With the material below, print exactly the lines between the line holding "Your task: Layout" and the line holding "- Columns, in", inclusive. Add nothing else.

..............................

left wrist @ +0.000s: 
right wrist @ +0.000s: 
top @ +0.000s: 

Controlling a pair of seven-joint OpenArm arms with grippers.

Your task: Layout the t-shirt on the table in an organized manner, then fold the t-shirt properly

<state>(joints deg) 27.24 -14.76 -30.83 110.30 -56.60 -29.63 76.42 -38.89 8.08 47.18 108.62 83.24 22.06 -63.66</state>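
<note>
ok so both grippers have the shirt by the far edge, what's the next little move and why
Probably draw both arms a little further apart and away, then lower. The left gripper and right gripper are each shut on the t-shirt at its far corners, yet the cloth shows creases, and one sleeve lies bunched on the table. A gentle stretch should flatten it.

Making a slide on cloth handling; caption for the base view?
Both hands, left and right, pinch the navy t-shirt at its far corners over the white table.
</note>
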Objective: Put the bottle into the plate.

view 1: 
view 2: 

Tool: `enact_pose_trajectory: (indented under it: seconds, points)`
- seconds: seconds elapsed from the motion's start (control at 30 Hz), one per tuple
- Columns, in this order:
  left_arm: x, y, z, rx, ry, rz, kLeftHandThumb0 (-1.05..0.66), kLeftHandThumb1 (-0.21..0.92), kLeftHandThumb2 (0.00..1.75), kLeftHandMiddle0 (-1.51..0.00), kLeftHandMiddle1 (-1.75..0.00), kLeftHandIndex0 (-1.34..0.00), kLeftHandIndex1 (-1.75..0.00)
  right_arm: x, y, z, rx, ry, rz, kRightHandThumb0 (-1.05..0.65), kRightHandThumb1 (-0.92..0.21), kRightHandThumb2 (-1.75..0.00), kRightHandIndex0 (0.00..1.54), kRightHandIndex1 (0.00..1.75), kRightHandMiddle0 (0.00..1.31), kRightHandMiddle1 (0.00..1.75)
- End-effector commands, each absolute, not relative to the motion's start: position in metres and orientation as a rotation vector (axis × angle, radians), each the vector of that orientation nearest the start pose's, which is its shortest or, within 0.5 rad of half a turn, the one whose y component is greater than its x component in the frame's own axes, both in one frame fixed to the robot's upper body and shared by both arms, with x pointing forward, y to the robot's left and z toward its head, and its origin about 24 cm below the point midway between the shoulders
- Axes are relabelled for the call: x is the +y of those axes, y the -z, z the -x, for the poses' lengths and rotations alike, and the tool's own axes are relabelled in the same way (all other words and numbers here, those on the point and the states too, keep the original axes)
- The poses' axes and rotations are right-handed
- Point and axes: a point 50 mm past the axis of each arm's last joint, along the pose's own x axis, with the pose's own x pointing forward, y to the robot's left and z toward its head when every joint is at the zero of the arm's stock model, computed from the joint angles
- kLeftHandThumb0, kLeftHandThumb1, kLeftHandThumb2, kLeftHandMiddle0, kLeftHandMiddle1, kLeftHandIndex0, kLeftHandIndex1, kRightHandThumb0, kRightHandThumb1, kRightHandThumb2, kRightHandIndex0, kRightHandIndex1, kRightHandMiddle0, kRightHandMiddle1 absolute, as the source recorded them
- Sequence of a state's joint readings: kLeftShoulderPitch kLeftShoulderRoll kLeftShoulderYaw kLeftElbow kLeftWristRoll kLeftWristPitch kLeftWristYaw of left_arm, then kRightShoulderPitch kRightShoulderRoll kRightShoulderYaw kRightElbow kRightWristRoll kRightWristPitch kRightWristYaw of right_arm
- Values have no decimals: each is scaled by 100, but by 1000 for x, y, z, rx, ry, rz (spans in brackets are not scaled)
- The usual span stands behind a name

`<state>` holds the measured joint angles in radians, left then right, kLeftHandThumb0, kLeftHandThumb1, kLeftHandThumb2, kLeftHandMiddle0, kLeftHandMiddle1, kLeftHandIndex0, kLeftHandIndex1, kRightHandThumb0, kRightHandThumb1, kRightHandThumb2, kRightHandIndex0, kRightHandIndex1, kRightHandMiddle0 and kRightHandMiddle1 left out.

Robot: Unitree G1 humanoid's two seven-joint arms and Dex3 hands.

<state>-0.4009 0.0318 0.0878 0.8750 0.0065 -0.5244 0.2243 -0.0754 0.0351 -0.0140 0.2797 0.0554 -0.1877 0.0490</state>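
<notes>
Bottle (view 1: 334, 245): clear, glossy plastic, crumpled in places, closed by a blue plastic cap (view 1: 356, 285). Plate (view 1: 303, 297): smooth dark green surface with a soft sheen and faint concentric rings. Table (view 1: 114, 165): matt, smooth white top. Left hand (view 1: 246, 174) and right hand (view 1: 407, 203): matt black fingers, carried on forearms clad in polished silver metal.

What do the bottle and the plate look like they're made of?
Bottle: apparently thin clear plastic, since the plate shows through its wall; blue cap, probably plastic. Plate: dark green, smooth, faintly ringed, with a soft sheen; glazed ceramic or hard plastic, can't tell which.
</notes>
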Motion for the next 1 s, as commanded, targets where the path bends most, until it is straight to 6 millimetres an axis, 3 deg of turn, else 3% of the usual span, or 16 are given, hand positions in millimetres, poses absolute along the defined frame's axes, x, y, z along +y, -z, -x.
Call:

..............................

Exercise response:
Your task: Layout the t-shirt on the table in an organized manner, then fold the t-shirt properly

<state>(joints deg) 27.24 -14.76 -30.83 110.30 -56.60 -29.63 76.42 -38.89 8.08 47.18 108.62 83.24 22.06 -63.66</state>
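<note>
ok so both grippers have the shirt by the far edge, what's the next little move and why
Probably draw both arms a little further apart and away, then lower. The left gripper and right gripper are each shut on the t-shirt at its far corners, yet the cloth shows creases, and one sleeve lies bunched on the table. A gentle stretch should flatten it.

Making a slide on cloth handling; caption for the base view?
Both hands, left and right, pinch the navy t-shirt at its far corners over the white table.
</note>
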Objective: Put the bottle into the plate.

view 1: 
view 2: 

Tool: `enact_pose_trajectory: (indented under it: seconds, points)`
- seconds: seconds elapsed from the motion's start (control at 30 Hz), one per tuple
- Columns, in this order:

Nothing further is needed for this exercise.